# Your goal:
All lines holding the string "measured" should be copied from the data below.

# Given data:
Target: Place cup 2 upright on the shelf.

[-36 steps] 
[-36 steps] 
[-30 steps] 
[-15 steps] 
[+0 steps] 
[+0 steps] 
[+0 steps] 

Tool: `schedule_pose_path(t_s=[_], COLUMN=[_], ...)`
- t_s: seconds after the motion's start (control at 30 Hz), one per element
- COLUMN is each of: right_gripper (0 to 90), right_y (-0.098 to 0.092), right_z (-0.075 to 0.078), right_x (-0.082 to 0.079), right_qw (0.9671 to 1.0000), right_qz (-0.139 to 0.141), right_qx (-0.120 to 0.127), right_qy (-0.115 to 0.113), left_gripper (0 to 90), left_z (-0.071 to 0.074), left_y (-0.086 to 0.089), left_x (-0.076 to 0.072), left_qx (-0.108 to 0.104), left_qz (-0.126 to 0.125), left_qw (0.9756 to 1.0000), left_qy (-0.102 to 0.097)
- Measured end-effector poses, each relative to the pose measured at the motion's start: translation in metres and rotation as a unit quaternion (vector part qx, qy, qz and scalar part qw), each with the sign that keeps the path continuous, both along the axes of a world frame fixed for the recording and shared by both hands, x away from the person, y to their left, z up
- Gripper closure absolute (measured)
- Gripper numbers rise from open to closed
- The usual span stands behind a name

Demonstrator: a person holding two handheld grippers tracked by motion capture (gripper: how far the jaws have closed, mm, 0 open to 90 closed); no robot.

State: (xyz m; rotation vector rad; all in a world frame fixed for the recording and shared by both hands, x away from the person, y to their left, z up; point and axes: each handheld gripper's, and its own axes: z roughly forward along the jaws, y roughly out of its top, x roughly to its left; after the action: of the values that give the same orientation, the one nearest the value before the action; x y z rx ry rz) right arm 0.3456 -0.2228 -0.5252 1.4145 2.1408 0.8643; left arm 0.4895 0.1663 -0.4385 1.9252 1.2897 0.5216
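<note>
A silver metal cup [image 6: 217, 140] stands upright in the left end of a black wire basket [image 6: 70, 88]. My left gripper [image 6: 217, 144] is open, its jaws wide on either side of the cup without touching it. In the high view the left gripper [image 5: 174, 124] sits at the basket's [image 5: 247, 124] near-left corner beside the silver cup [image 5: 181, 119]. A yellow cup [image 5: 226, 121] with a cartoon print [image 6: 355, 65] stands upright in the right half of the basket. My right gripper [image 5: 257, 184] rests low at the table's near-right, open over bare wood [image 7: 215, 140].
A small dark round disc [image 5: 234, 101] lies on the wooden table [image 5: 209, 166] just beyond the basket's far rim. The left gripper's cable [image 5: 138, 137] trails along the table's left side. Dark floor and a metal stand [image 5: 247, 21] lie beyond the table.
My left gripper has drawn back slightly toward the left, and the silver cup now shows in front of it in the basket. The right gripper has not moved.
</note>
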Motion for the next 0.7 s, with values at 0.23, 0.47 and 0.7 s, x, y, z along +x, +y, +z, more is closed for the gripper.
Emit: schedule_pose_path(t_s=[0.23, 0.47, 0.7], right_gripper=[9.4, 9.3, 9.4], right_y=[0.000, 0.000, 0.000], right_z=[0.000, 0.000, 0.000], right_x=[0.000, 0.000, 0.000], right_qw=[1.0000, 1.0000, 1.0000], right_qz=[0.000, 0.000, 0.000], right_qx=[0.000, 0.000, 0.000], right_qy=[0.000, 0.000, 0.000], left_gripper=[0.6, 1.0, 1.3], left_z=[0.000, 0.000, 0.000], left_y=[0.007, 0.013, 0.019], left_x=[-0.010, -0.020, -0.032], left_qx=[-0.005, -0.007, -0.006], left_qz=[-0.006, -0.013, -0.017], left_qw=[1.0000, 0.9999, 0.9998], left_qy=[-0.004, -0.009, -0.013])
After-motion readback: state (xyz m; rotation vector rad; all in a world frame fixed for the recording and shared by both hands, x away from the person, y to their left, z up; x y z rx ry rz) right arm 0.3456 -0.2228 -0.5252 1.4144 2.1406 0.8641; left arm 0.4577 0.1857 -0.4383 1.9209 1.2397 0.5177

# Output for this task:
- Measured end-effector poses, each relative to the pose measured at the motion's start: translation in metres and rotation as a unit quaternion (vector part qx, qy, qz and scalar part qw), each with the sign that keeps the path continuous, both along the axes of a world frame fixed for the recording and shared by both hands, x away from the person, y to their left, z up
- Gripper closure absolute (measured)

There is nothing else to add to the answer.